Investing in water: the firms best placed to profit
Although there is no known substitute for water, some of the wealthier Middle Eastern countries with the harshest desert climates have grappled with what seems an obvious solution – turn the sea into something that you can drink, or at the very least wash in. Desalination is expensive, but is popular in places such as Israel (15% of the country’s water is derived this way), Dubai, Malta and the Canaries. The filtration process is not without problems. There’s the huge amounts of power required to drive the pumps, not to mention the waste produced as a by-product; according to Heather Cooley from the Pacific Institute, typically it takes 100 million gallons of seawater to produce 50 million gallons of desalinated water. The other 50 million gallons of heavily salted brine is dumped back into the ocean. This, along with the high cost of establishing each plant, has been one of the main barriers to the process being adopted outside of the Middle East.
But with costs falling all the time – the newest membranes improve the osmosis process and are cheaper than the older filters – more and more interest is being shown by places as diverse as Perth in Australia and even notoriously eco-friendly California, which may soon grant a permit for the first of 17 proposed plants. General Electric’s subsidiary GE Water and Process Technologies (NYSE:GE) has invested in a 50-million-gallon-a-day plant being built in California that should be operational by 2009. Provided the relevant permits are granted – and this is where most of the risk lies – the firm is well positioned to dominate a growth market. A more direct play on desalination is the Dow Chemical Company (NYSE:DOW), responsible for the membranes deployed in the world’s largest plant – producing 330 million gallons of freshwater a day – in Israel and already well established in the Middle East. Although it has the better track record in this market, as Cooley warns, there are still regulatory and cost hurdles to surmount before they are guaranteed a slice of a potentially huge US market.

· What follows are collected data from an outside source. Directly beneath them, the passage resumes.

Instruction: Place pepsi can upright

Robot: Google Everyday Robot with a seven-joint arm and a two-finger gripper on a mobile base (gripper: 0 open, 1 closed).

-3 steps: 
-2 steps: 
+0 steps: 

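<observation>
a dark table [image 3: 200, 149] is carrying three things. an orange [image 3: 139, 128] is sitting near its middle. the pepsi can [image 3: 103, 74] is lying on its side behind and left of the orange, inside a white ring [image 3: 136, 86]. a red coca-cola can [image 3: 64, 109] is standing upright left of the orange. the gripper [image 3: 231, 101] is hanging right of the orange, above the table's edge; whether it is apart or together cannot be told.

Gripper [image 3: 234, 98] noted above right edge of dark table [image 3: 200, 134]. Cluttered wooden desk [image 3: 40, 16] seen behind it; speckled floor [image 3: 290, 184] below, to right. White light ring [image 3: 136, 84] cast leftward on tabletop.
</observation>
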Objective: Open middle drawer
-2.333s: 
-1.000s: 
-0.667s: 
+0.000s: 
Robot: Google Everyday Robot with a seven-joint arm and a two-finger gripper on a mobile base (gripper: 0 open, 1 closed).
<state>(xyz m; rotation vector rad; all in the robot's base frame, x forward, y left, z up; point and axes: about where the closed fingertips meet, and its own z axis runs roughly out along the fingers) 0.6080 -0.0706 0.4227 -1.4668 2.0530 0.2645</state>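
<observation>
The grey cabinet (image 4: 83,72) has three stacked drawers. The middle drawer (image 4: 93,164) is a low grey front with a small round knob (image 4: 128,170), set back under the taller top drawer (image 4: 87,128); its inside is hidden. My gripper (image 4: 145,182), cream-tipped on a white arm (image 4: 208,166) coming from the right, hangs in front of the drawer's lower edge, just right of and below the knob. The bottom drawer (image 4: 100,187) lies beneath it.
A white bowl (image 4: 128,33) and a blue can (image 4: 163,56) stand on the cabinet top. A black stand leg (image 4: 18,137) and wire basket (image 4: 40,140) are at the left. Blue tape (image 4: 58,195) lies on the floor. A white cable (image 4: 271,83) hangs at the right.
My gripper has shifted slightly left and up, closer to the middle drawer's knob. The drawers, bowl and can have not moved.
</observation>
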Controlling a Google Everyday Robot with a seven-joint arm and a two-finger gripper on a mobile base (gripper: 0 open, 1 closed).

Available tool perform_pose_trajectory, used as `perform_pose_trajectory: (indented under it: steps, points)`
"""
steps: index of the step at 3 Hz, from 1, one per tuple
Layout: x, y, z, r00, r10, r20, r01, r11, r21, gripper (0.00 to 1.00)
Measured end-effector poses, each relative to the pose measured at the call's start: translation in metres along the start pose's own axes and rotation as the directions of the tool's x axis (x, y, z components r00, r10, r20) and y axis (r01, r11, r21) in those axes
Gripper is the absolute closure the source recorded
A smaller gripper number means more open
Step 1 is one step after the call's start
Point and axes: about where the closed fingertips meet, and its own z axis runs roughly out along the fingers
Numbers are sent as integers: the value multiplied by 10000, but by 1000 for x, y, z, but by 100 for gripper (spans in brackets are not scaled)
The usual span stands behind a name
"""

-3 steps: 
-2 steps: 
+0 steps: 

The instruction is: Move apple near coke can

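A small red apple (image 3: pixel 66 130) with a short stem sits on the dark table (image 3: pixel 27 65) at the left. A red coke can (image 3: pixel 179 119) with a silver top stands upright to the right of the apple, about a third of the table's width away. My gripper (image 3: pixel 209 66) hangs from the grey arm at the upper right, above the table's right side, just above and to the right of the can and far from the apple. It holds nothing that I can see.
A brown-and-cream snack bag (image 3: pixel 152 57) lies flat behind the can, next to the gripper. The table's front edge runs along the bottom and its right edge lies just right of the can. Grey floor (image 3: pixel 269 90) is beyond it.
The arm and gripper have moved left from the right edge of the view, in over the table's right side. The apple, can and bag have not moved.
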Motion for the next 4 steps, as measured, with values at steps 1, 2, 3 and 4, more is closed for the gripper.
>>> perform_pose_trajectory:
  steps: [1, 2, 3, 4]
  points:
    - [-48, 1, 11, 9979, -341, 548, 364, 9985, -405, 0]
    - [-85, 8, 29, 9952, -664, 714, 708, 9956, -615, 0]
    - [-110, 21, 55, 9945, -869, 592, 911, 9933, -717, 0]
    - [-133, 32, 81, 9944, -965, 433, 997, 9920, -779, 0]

Others will benefit from the willingness of a desperate Chinese government to give work to overseas firms that can set up and operate water-management systems. According to Leslie Crawford in the FT, there are plans to tender water services for 100 Chinese cities by 2010. Elsewhere, the Saudi government plans to spend $37bn over five years to improve water pipelines and reckons that private companies could be providing water for half the population by 2010. Ian Beattie of New Star likes Guangdong Investment (HKG:0270), a Hong Kong-listed diversified infrastructure firm, it is well positioned to benefit from increased water prices in both Hong Kong and China on the back of initiatives aimed at cutting water wastage by large Chinese firms. Trading on a p/e of 20, but a modest price-to-sales ratio of 0.6, the shares have dipped this month but are up 40% this year. Following the infrastructure theme, Israeli company Amiad Filtration Systems (Aim:AFS) is a growing global supplier of self-cleaning, low-maintenance filtration systems that now sells to 60 countries worldwide and makes roughly half its revenue from irrigation systems. With low net debt, new contracts in Russia and India and strong revenue growth, the shares offer reasonable long-term value on a p/e of 17.
We wrote about the companies set to profit from the need to replace America’s leaky pipes back in May. The recent market turmoil means that both our tips from that issue are now cheaper than they were when we first suggested them. Northwest Pipe Company (Nasdaq:NWPX) has a 30% share of the US market in the high-pressure, large diameter steel pipes needed, and looks promising on a p/e of 12, with a large order backlog. The other, Mueller Water Products (NYSE:MWA), is the largest US supplier of “water flow control products”, such as hydrants, valves and pipes supplied to 90% of America’s 55,000 water districts.
Finally, for a broader play on the water sector there are now several exchange-traded funds available, although be aware that these are priced in US dollars. The most established performer – set up in December 2005 to track the highly focussed Palisades Water Index is Powershares Water Resources (AMEX:PHO), which is up more than 30% since launch and around 15% so far this year.